Moving out of our comfort zone – learning to live with uncertainty

Michael Tapley, Medical Director, Willow Wood Hospice, Ashton under Lyne, UK, explains the background to a longer article published in the January/February issue of the European Journal of Palliative Care

Dr Michael Tapley

Dr Michael Tapley

I have had an exciting year as Medical Director here at Willow Wood Hospice ever since Specialist Nurse in Dementia, Ann Regan, came to lead our new Hospice Dementia Service.

Dave Jolley, Consultant Psychiatrist, and I had looked at the possible need for palliative help for people with dementia in our community and hospice, basing our ‘guestimates’ on surveys from other parts of the country – and even the USA.

Tameside and Glossop Primary Care Trust were keen to support this new work, but the lack of reliable data made us all feel uncertain about what this service might involve. I was cautious that we might open a floodgate above the hospice where an unstoppable pattern of referrals of people with dementia would swamp our time and energies. After all, the local people we serve know that the ‘hospice does cancer’. More and more people with other illnesses are receiving palliative care now, but I was worried that we could be criticised if increasing numbers of hospice beds were taken up by patients with dementia – especially if cancer patients were then turned away.
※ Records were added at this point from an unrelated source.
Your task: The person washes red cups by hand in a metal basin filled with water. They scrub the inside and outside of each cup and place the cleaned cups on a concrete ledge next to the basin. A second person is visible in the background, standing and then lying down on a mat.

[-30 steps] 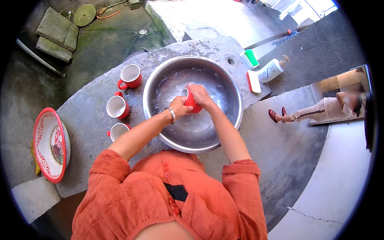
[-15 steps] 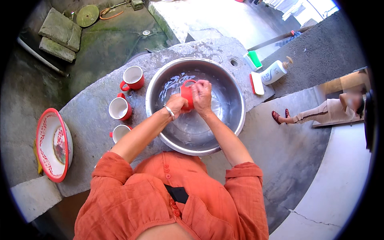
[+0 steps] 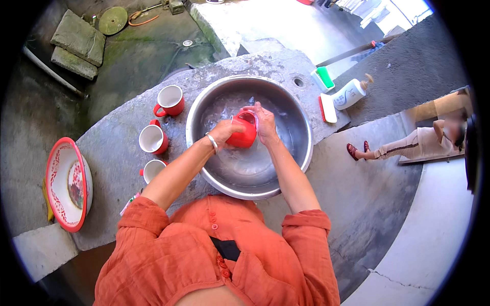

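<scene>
A red mug (image 3: 244, 133) is held over the water inside a large steel basin (image 3: 301, 153) on a stone slab. My left hand (image 3: 224, 131), with a bangle at the wrist, grips the mug's left side. My right hand (image 3: 263, 120) presses against its right side and rim. Left of the basin stand three red mugs with white insides: one at the back (image 3: 169, 100), one in the middle (image 3: 152, 138) and one nearest me (image 3: 152, 170).
A red-and-white patterned bowl (image 3: 65, 183) leans at the slab's left end. A white pump bottle (image 3: 349, 94), a green soap holder (image 3: 323, 78) and a brush (image 3: 327, 107) lie right of the basin. A person sits on a step at the far right (image 3: 418, 143).
Both hands have turned the mug in the basin and shifted it slightly; its handle now shows at the top. The three mugs beside the basin have not moved.
</scene>
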A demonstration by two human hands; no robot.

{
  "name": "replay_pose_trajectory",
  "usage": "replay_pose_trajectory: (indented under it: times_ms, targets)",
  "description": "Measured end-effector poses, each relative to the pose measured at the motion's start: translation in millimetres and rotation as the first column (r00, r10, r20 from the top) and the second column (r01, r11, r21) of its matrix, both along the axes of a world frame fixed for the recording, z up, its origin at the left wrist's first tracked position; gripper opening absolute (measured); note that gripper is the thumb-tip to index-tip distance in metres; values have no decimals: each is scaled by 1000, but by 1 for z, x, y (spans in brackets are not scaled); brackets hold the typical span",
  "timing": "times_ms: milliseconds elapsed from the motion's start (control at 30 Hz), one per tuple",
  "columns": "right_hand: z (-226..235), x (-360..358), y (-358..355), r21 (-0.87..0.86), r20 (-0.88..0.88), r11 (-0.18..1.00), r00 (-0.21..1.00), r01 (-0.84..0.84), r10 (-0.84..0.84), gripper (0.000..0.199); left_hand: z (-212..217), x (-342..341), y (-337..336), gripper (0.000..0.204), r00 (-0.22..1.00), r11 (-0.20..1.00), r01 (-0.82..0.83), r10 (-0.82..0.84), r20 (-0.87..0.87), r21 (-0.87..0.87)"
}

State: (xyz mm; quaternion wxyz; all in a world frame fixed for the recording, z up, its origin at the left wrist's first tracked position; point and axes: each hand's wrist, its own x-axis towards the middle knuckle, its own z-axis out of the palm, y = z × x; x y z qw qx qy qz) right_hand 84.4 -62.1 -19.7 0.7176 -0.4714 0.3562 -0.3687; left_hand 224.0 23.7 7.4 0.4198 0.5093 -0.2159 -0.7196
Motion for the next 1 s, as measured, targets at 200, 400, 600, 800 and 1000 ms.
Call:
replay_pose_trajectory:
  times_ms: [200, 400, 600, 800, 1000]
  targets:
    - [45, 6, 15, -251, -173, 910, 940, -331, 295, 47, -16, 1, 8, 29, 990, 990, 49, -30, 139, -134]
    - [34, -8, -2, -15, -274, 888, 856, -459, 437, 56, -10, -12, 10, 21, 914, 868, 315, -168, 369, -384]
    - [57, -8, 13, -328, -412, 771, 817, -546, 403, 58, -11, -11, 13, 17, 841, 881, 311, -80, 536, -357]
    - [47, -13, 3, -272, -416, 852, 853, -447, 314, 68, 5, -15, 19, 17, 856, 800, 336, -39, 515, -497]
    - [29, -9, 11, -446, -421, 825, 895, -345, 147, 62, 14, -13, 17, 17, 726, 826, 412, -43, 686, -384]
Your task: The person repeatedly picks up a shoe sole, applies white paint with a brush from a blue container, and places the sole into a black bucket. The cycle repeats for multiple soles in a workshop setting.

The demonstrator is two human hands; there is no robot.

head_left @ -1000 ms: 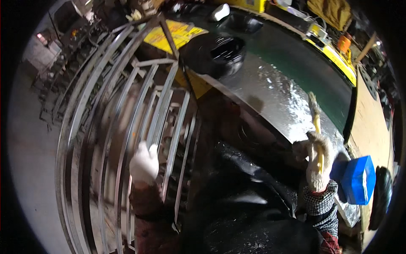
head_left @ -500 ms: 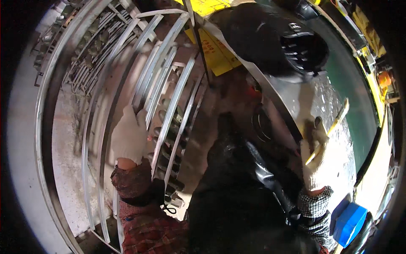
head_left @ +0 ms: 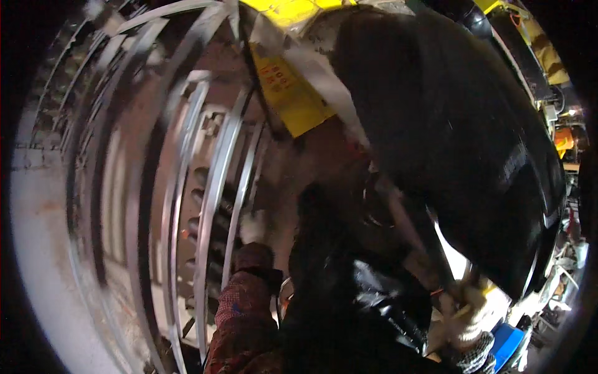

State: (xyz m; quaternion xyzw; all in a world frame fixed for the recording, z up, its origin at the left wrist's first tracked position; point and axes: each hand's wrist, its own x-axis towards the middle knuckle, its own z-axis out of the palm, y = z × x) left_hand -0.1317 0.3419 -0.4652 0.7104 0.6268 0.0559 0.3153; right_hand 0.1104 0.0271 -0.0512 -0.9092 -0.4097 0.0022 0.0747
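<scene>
Dim workshop, blurred: left hand (head_left: 252, 227), gloved, reaching among metal rack bars (head_left: 215, 187), grip unclear; right hand (head_left: 464, 318) right of rack, clenched on yellowish tool (head_left: 483, 292); progress unreadable, work seemingly unfinished

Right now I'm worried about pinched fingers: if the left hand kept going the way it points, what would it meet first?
Probably the curved metal bars of the rack. The gloved left hand points up into them and looks close or touching, but blur hides the depth.
</scene>
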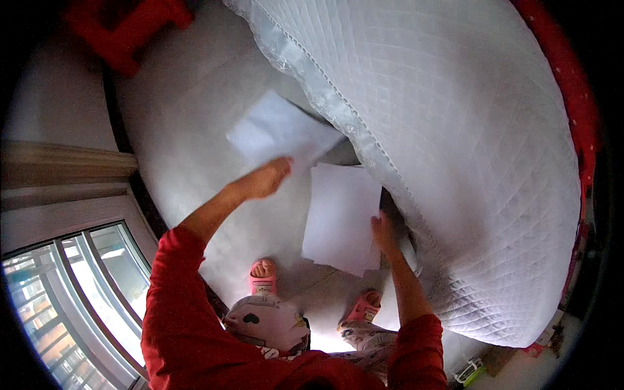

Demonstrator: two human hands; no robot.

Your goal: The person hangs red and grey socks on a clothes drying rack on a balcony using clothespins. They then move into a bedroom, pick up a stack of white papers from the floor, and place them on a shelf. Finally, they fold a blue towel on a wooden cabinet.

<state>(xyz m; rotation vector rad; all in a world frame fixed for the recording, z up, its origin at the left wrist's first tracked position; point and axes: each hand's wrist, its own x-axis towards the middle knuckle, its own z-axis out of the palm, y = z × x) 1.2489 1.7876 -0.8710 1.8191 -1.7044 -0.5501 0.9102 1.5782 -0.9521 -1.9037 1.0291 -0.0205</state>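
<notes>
Our left hand (268, 179), near the centre of the frame, pinches the lower corner of a white sheet (279, 130) that fans out toward the upper left. Our right hand (383, 233), lower and to the right, grips the right edge of a second white sheet (341, 218), whose long axis runs top to bottom. Both sheets lie just beside the quilted white bedcover (468, 143) filling the right.

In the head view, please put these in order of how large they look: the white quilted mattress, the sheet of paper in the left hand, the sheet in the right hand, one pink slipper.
1. White quilted mattress, by far largest.
2. Right-hand sheet and left-hand sheet: too alike to rank; the left one is blurred.
3. Pink slipper, smallest.
</notes>
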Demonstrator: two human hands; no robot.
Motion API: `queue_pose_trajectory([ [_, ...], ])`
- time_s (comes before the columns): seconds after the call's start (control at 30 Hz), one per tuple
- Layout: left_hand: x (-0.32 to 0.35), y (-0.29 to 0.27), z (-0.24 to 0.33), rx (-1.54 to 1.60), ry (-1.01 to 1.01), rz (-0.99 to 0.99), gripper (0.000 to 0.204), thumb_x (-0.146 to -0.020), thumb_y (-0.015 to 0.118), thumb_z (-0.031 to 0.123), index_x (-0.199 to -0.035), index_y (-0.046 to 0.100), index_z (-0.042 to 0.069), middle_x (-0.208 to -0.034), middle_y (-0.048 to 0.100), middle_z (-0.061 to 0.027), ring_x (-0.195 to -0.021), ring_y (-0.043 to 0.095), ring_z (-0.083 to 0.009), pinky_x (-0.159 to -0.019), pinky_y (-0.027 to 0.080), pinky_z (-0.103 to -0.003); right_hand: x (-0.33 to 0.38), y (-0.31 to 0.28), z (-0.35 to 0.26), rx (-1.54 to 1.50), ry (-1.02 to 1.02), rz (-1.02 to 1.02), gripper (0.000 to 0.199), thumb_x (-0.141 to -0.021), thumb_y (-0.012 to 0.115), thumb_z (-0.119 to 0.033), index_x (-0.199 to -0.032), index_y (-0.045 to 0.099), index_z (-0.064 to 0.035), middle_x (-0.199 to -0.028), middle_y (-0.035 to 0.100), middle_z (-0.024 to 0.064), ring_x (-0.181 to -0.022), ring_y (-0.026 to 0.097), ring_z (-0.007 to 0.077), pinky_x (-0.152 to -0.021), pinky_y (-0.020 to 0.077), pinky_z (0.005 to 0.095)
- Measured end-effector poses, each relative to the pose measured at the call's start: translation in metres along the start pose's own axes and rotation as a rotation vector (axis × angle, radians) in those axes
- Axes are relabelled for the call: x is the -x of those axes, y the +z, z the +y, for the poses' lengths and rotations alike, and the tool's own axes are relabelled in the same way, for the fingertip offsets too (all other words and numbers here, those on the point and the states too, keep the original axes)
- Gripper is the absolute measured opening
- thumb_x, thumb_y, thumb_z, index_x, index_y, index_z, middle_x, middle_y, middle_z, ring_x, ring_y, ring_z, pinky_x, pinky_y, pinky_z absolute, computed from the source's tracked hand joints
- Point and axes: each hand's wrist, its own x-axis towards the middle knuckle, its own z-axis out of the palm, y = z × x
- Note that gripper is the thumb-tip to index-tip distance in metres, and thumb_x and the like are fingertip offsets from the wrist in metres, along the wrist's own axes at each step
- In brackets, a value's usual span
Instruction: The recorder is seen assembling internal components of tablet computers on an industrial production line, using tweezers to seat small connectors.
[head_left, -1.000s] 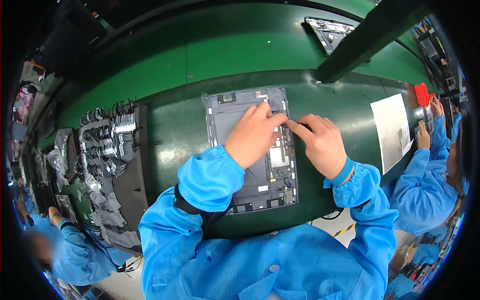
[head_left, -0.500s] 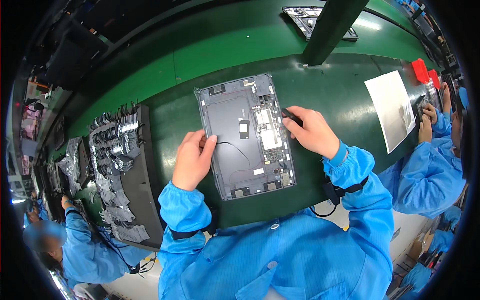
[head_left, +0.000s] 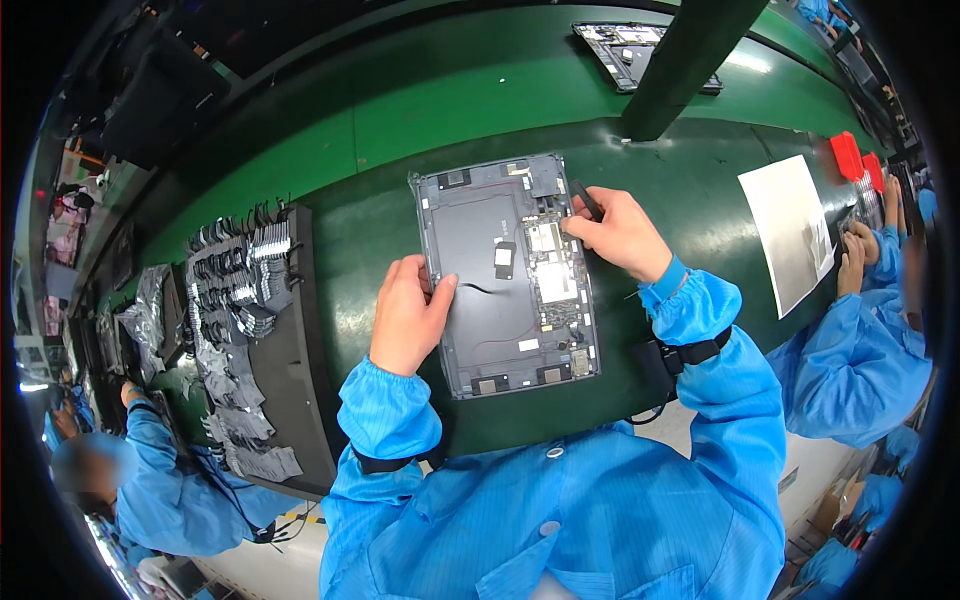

I really hadn’t got the point of it at all – of course the strength of a Dementia Service that goes out to people’s own homes and care homes is that it is able to provide help in the environment that the person with advanced dementia is accustomed to. This can prevent a distressing move to a potentially disorientating hospital or hospice  – where nothing is familiar –  and much may appear confused and threatening, and the patient’s cognitive decline may accelerate further.

We are all learning from the uncertainty of the new patients we are meeting and serving, as if dipping our toes into the sea to find out if it is warm. We have had a bit of a shock to find that beside us is the freezing tip of an iceberg.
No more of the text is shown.